## Task directions
Every line of the records below from the line with "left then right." up to and including the line with "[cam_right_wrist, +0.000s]" must be reproduced exactly, and no line outside that range.

BEGIN Data section

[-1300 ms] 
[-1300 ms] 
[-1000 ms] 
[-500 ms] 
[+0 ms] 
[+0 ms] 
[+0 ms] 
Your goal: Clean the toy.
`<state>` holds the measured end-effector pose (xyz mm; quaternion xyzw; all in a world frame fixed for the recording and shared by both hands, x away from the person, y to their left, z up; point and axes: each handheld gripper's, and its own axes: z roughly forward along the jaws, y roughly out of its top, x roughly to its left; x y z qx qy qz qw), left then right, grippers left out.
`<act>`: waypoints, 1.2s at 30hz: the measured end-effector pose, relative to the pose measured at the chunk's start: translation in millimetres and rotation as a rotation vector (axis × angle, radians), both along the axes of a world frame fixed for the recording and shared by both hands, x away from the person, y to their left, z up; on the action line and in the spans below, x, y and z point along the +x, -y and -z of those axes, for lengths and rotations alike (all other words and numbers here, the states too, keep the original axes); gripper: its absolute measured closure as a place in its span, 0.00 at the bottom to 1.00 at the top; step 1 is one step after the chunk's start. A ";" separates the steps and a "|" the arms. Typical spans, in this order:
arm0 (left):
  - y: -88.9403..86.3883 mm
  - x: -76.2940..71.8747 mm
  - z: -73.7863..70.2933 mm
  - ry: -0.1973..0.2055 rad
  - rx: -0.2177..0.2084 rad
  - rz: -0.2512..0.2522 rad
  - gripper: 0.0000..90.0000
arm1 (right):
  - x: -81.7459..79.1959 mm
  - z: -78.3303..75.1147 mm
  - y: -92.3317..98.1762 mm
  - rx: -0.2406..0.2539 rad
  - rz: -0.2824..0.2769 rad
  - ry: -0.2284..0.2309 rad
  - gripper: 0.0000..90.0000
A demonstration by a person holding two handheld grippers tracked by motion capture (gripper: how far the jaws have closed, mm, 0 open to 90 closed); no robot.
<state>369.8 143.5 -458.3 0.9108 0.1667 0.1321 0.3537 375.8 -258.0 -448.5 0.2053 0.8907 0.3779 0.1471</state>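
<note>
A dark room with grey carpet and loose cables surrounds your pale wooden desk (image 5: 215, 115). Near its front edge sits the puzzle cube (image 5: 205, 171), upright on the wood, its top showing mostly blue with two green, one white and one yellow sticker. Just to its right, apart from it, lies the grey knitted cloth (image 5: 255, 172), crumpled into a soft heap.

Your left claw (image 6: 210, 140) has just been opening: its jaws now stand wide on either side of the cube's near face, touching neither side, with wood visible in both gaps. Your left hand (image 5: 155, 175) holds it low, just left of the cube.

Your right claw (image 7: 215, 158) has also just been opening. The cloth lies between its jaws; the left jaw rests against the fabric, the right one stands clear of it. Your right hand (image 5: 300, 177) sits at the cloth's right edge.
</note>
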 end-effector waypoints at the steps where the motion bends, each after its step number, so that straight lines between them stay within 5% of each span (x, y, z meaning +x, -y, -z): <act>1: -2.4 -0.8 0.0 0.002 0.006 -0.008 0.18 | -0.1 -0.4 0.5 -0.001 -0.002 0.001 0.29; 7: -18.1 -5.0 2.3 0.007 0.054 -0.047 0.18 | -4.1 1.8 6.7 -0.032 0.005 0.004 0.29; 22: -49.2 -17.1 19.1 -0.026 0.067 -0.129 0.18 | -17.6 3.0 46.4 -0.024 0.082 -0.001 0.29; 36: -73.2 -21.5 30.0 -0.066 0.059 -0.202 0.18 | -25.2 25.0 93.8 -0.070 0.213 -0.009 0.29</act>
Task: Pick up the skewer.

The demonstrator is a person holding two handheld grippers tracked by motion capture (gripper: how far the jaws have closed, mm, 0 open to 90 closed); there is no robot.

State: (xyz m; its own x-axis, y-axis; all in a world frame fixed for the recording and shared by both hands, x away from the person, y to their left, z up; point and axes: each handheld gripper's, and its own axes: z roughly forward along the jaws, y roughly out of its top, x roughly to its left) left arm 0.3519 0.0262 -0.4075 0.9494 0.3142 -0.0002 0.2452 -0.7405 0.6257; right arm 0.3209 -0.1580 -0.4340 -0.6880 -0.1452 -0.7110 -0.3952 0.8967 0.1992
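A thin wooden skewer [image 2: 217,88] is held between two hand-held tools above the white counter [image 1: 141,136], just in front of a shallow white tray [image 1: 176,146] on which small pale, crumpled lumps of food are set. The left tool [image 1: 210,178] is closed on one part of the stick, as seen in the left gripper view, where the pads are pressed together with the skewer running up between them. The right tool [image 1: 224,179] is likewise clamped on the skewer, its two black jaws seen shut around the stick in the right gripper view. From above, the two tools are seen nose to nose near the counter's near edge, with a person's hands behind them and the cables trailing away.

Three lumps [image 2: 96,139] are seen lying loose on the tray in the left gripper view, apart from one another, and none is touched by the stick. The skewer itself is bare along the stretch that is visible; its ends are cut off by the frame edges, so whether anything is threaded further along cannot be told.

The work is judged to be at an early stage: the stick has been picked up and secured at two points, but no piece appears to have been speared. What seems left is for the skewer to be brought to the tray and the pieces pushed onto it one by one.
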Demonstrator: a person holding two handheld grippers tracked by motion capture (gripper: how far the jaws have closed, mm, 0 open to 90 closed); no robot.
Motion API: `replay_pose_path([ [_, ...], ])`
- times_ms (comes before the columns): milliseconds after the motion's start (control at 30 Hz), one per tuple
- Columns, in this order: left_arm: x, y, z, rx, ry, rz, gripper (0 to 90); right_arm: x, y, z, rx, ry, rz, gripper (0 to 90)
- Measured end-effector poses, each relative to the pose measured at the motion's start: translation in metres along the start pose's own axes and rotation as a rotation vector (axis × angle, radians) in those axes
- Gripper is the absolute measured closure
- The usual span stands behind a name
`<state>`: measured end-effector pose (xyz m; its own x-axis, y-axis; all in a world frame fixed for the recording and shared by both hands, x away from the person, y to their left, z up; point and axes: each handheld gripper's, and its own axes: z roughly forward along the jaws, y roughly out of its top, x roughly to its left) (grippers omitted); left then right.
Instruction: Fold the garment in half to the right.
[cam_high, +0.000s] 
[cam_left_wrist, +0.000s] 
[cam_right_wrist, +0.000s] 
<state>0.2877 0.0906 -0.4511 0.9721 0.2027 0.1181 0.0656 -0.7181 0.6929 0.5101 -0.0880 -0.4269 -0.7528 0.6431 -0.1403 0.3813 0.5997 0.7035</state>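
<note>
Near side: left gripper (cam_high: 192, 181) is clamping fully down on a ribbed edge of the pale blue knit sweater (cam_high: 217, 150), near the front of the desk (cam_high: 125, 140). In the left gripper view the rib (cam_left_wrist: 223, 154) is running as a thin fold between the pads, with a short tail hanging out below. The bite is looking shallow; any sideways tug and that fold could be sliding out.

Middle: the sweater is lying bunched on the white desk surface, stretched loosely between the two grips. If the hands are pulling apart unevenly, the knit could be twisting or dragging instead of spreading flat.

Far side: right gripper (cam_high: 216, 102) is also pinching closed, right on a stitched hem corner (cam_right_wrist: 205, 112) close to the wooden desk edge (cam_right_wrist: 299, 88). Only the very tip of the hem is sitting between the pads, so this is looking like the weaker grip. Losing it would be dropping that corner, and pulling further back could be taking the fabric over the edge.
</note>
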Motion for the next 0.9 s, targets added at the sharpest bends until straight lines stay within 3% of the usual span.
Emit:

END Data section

## Solution for this task
`<state>`: measured end-effector pose (xyz m; its own x-axis, y-axis; all in a world frame fixed for the recording and shared by both hands, x away from the person, y to their left, z up; point and axes: each handheld gripper's, and its own axes: z roughly forward along the jaws, y roughly out of its top, x roughly to its left) (grippers omitted); left then right.
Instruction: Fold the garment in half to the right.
[cam_high, +0.000s] 
[cam_left_wrist, +0.000s] 
[cam_right_wrist, +0.000s] 

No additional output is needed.